TASK OBJECTIVE ▸
A verbatim copy of every entry is required. Produce it now.

== Segment start ==

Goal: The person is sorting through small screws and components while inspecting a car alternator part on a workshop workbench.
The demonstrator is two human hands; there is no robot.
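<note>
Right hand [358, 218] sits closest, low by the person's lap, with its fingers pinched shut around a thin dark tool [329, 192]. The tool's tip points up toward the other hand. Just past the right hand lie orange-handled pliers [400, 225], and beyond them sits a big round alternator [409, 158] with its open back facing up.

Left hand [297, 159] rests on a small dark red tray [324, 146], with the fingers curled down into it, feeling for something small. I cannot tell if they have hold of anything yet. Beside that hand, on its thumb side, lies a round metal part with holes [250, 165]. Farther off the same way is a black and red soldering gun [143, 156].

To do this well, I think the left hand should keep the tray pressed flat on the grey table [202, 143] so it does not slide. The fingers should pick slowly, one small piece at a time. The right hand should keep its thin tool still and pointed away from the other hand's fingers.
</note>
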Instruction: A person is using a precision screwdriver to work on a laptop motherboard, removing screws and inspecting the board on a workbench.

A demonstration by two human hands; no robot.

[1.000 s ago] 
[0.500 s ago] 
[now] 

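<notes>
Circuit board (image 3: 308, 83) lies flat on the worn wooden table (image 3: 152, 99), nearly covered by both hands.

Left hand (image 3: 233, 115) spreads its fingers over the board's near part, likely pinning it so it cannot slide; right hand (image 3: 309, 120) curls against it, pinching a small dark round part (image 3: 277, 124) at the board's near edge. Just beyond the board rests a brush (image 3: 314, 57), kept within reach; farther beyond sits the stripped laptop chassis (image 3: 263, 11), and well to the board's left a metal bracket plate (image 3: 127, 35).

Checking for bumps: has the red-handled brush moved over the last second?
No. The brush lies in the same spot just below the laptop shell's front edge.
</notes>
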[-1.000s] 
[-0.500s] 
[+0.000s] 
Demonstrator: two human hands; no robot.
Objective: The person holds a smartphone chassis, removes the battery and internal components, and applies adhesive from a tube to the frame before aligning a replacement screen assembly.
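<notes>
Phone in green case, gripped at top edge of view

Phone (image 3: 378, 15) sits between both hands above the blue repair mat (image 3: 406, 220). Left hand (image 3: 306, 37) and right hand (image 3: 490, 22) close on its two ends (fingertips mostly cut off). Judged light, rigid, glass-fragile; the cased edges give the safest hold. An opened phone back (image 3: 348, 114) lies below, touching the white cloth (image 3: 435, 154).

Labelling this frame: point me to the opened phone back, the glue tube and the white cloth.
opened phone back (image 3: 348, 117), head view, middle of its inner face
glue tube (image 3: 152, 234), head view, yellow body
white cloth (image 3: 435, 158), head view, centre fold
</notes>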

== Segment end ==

OUTPUT FOR THIS TASK ▸
Goal: The person is sorting through small screws and components while inspecting a car alternator part on a workshop workbench.
The demonstrator is two human hands; there is no robot.
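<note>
Right hand [358, 218] sits closest, low by the person's lap, with its fingers pinched shut around a thin dark tool [329, 192]. The tool's tip points up toward the other hand. Just past the right hand lie orange-handled pliers [400, 225], and beyond them sits a big round alternator [409, 158] with its open back facing up.

Left hand [297, 159] rests on a small dark red tray [324, 146], with the fingers curled down into it, feeling for something small. I cannot tell if they have hold of anything yet. Beside that hand, on its thumb side, lies a round metal part with holes [250, 165]. Farther off the same way is a black and red soldering gun [143, 156].

To do this well, I think the left hand should keep the tray pressed flat on the grey table [202, 143] so it does not slide. The fingers should pick slowly, one small piece at a time. The right hand should keep its thin tool still and pointed away from the other hand's fingers.
</note>
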Instruction: A person is using a precision screwdriver to work on a laptop motherboard, removing screws and inspecting the board on a workbench.

A demonstration by two human hands; no robot.

[1.000 s ago] 
[0.500 s ago] 
[now] 

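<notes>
Circuit board (image 3: 308, 83) lies flat on the worn wooden table (image 3: 152, 99), nearly covered by both hands.

Left hand (image 3: 233, 115) spreads its fingers over the board's near part, likely pinning it so it cannot slide; right hand (image 3: 309, 120) curls against it, pinching a small dark round part (image 3: 277, 124) at the board's near edge. Just beyond the board rests a brush (image 3: 314, 57), kept within reach; farther beyond sits the stripped laptop chassis (image 3: 263, 11), and well to the board's left a metal bracket plate (image 3: 127, 35).

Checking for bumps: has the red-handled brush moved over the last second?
No. The brush lies in the same spot just below the laptop shell's front edge.
</notes>
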[-1.000s] 
[-0.500s] 
[+0.000s] 
Demonstrator: two human hands; no robot.
Objective: The person holds a smartphone chassis, removes the battery and internal components, and applies adhesive from a tube to the frame before aligning a replacement screen assembly.
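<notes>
Phone in green case, gripped at top edge of view

Phone (image 3: 378, 15) sits between both hands above the blue repair mat (image 3: 406, 220). Left hand (image 3: 306, 37) and right hand (image 3: 490, 22) close on its two ends (fingertips mostly cut off). Judged light, rigid, glass-fragile; the cased edges give the safest hold. An opened phone back (image 3: 348, 114) lies below, touching the white cloth (image 3: 435, 154).

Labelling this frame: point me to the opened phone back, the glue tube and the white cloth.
opened phone back (image 3: 348, 117), head view, middle of its inner face
glue tube (image 3: 152, 234), head view, yellow body
white cloth (image 3: 435, 158), head view, centre fold
</notes>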

Nothing further is required for this answer.